◆ REQUIRED WORK
Could you give the data that follows again exactly, without its pictures?

◆ SUPPLIED DATA
· · · · ·

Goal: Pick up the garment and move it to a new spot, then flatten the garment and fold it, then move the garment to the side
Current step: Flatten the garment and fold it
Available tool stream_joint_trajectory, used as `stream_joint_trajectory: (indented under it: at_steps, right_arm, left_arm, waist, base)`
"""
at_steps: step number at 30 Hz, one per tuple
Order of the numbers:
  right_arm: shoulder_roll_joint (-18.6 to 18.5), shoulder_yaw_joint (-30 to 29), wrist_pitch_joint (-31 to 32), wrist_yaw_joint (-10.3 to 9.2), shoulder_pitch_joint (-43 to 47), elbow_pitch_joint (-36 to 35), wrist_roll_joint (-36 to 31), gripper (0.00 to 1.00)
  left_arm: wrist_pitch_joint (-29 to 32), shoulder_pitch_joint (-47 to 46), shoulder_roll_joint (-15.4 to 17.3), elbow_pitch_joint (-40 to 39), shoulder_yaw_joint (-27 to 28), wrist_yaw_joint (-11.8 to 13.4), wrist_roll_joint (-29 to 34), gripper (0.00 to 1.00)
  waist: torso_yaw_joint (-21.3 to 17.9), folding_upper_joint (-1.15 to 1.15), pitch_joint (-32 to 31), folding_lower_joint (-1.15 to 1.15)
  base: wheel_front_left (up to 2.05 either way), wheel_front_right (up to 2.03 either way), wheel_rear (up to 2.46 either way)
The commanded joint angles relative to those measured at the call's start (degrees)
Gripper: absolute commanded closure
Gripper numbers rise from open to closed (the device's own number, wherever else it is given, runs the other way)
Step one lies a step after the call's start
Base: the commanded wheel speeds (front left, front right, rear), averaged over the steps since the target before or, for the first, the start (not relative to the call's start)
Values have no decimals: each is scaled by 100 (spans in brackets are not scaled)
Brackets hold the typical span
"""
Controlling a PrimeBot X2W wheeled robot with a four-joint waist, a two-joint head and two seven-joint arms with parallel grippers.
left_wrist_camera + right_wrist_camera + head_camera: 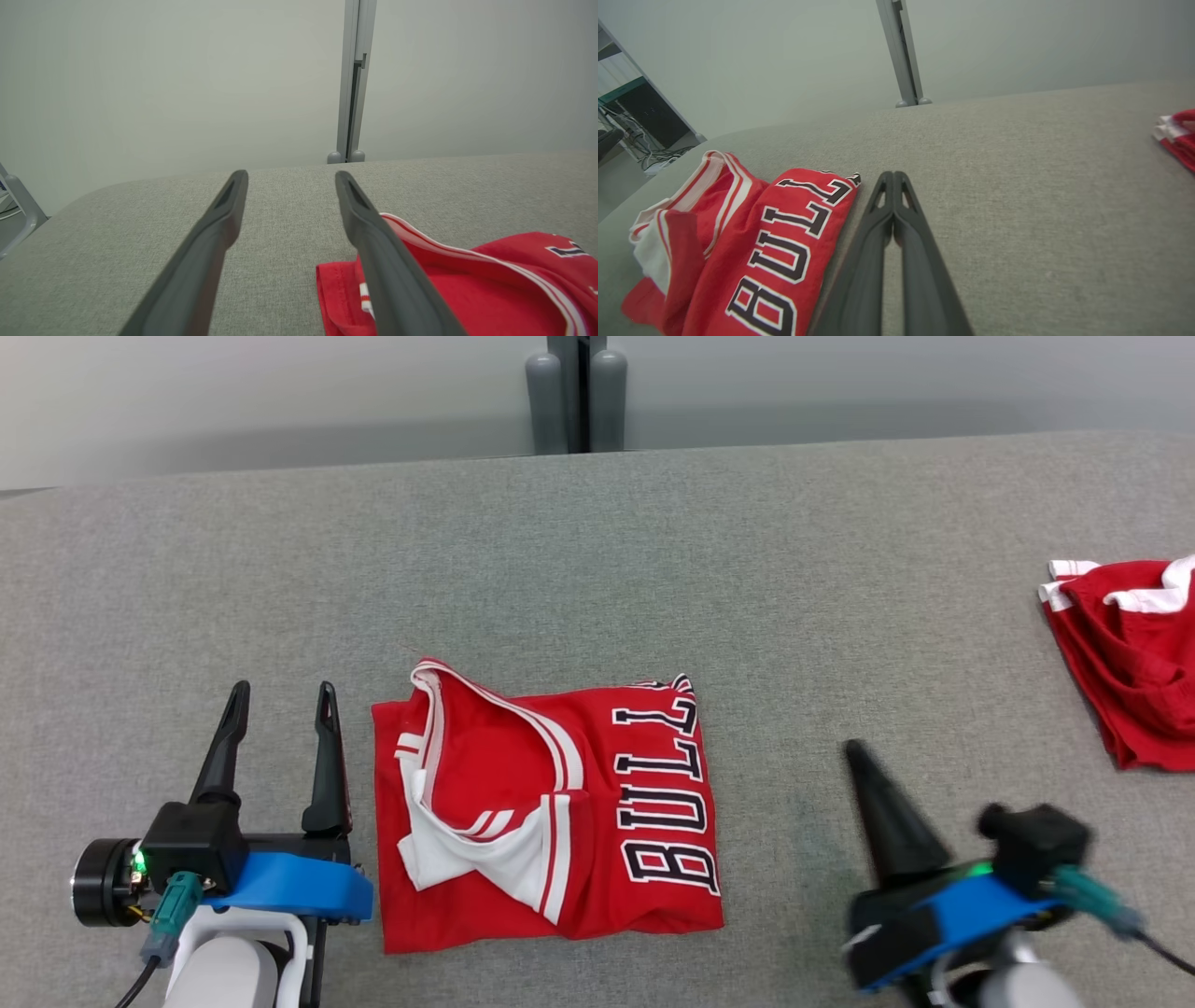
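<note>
The jersey (546, 812) is red, with white-and-red striped trim and black, white-edged letters reading BULL along its right side; it is folded into a rough rectangle, the trimmed openings lying on its left half; it lies flat on the table (597, 569), near the front edge, left of middle.

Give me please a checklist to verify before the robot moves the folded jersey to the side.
1. Jersey folded: ok, it lies folded on the table.
2. Left hand open: ok, beside the jersey's left edge.
3. Right hand open: not ok, shut on nothing, apart from the jersey's right edge.
4. Jersey gripped: not ok, neither hand holds it.
5. Room at the side: ok, bare table up to the other red garment at far right.
</note>
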Motion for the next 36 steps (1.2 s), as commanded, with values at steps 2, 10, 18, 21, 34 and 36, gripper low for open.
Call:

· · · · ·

◆ ANSWER TO THE PROBLEM
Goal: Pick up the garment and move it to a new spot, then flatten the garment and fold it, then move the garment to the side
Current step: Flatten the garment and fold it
Available tool stream_joint_trajectory, used as `stream_joint_trajectory: (indented under it: at_steps, right_arm, left_arm, waist, base)`
"""
at_steps: step number at 30 Hz, one per tuple
Order of the numbers:
  right_arm: shoulder_roll_joint (-18.6 to 18.5), shoulder_yaw_joint (-30 to 29), wrist_pitch_joint (-31 to 32), wrist_yaw_joint (-10.3 to 9.2), shoulder_pitch_joint (-43 to 47), elbow_pitch_joint (-36 to 35), wrist_roll_joint (-36 to 31), gripper (0.00 to 1.00)
  left_arm: wrist_pitch_joint (-29 to 32), shoulder_pitch_joint (-47 to 46), shoulder_roll_joint (-15.4 to 17.3), elbow_pitch_joint (-40 to 39), shoulder_yaw_joint (-27 to 28), wrist_yaw_joint (-11.8 to 13.4), wrist_roll_joint (-29 to 34), gripper (0.00 to 1.00)
  waist: torso_yaw_joint (-21.3 to 17.9), folding_upper_joint (-1.15 to 1.15), pitch_joint (-32 to 31), folding_lower_joint (-1.15 to 1.15)
  base: wheel_front_left (up to 2.05 either way), wheel_front_right (up to 2.03 either way), wheel_rear (up to 2.46 either way)
The commanded joint angles relative to those measured at the call's start (degrees)
Gripper: absolute commanded closure
Gripper numbers rise from open to closed (the device's own number, wherever else it is given, runs the other way)
Step one lies a step after the call's start
Base: the commanded wheel speeds (front left, front right, rear), averaged over the steps since the target before or, for the first, the start (not relative to the call's start)
Values have no decimals: each is scaled by 100 (spans in brackets are not scaled)
Brackets hold the typical span
"""
Controlling a PrimeBot X2W wheeled robot with a four-joint waist, a two-joint head and two seven-joint arms with parallel grippers.
left_wrist_camera + right_wrist_camera + head_camera: 
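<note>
The jersey (546, 812) is red, with white-and-red striped trim and black, white-edged letters reading BULL along its right side; it is folded into a rough rectangle, the trimmed openings lying on its left half; it lies flat on the table (597, 569), near the front edge, left of middle.

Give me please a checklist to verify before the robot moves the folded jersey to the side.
1. Jersey folded: ok, it lies folded on the table.
2. Left hand open: ok, beside the jersey's left edge.
3. Right hand open: not ok, shut on nothing, apart from the jersey's right edge.
4. Jersey gripped: not ok, neither hand holds it.
5. Room at the side: ok, bare table up to the other red garment at far right.
</note>
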Motion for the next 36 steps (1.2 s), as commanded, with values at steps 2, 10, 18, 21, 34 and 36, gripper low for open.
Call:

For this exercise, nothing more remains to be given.